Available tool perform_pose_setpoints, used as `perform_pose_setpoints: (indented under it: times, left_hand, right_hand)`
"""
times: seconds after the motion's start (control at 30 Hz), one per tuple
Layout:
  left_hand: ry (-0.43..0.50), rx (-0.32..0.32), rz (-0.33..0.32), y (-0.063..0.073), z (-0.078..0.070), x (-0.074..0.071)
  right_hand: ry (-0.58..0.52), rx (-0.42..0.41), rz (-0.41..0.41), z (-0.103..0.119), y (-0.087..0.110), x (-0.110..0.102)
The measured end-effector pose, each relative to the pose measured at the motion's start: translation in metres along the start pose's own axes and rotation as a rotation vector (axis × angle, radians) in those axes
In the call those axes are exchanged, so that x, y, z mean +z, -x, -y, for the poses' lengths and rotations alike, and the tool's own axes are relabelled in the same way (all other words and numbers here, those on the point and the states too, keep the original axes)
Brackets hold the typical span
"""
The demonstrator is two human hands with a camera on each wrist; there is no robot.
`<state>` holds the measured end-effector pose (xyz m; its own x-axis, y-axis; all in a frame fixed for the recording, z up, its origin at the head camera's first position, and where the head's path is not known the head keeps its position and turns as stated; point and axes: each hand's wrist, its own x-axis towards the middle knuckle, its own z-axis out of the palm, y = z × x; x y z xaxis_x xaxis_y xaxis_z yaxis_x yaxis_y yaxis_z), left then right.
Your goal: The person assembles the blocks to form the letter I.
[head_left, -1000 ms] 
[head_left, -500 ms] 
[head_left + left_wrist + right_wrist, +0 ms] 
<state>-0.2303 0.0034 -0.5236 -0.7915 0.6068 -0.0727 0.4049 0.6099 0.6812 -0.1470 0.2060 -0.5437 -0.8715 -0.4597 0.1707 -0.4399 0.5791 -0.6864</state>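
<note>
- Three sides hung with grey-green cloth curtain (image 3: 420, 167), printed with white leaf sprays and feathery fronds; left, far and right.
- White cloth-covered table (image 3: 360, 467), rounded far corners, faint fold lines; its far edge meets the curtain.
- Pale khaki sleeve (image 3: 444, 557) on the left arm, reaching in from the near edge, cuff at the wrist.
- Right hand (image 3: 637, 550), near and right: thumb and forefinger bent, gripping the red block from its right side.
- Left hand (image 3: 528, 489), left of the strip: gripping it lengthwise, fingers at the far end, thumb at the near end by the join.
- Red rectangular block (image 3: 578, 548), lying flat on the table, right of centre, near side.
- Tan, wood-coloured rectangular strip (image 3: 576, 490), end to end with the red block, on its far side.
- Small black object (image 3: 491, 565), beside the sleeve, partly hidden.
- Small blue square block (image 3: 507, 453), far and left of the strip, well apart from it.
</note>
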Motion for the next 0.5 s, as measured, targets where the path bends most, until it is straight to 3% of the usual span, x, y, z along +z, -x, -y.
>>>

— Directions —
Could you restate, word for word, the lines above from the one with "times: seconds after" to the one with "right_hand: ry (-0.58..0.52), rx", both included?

— Exercise result —
times: seconds after the motion's start (control at 30 Hz), one per tuple
Layout:
  left_hand: ry (-0.43..0.50), rx (-0.32..0.32), rz (-0.33..0.32), y (-0.063..0.073), z (-0.078..0.070), x (-0.074..0.071)
  right_hand: ry (-0.58..0.52), rx (-0.42..0.41), rz (-0.41..0.41), z (-0.103..0.119), y (-0.087..0.110), x (-0.110..0.102)

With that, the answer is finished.